▶ **WORK TASK**
Find the string "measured" in the material. Copy every line that has it.

▶ **INPUT DATA**
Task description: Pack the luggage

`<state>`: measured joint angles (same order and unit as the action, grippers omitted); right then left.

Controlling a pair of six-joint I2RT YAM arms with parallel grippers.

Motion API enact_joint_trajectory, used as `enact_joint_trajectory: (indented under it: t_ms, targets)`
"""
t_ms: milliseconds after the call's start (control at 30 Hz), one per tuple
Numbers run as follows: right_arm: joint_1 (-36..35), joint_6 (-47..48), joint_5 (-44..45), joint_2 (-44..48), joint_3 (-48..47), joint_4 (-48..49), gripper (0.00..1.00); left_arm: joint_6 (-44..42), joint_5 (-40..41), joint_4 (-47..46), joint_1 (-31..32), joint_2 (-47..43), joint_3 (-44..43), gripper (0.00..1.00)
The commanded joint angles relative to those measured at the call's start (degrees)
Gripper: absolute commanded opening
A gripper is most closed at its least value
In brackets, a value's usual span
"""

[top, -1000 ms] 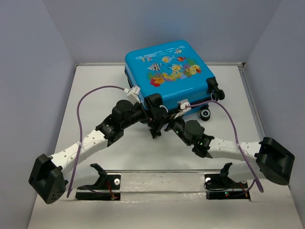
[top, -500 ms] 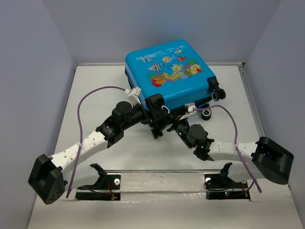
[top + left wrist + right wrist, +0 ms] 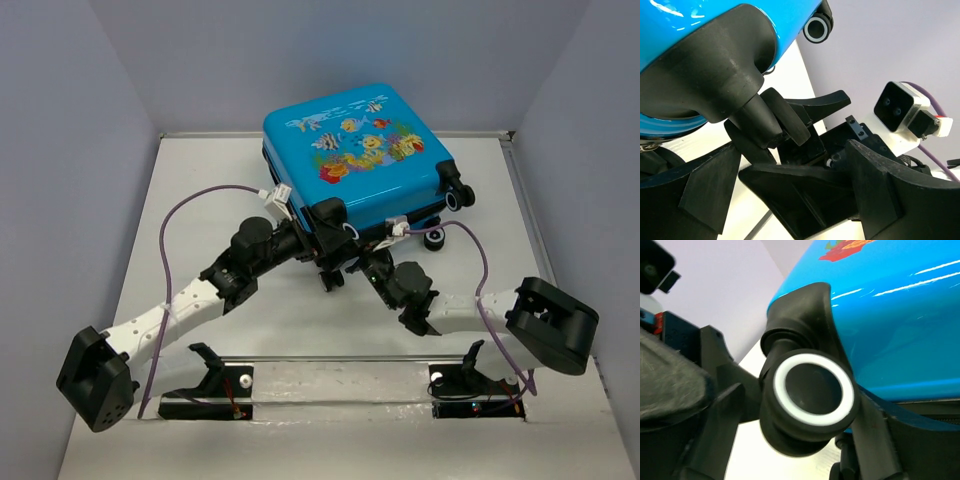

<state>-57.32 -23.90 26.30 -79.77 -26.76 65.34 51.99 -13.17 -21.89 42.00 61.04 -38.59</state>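
Left gripper (image 3: 326,264): fingers spread wide, at near corner of luggage (image 3: 370,170). Right gripper (image 3: 358,258): spread as well, fingers either side of wheel (image 3: 810,395) at that same corner, contact not discernible. Grippers just beside each other. Luggage: flat on table (image 3: 200,200), closed, fish print up.

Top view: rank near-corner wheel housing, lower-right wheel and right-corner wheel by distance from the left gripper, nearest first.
1. Near-corner wheel housing, right at the left gripper.
2. Lower-right wheel, off to its right.
3. Right-corner wheel, farther right and back.
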Motion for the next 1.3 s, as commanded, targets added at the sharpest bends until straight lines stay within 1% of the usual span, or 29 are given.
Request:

▶ **ANSWER**
`<state>`: measured joint angles (same order and unit as the action, grippers omitted); right then left.
The commanded joint angles relative to those measured at the call's start (degrees)

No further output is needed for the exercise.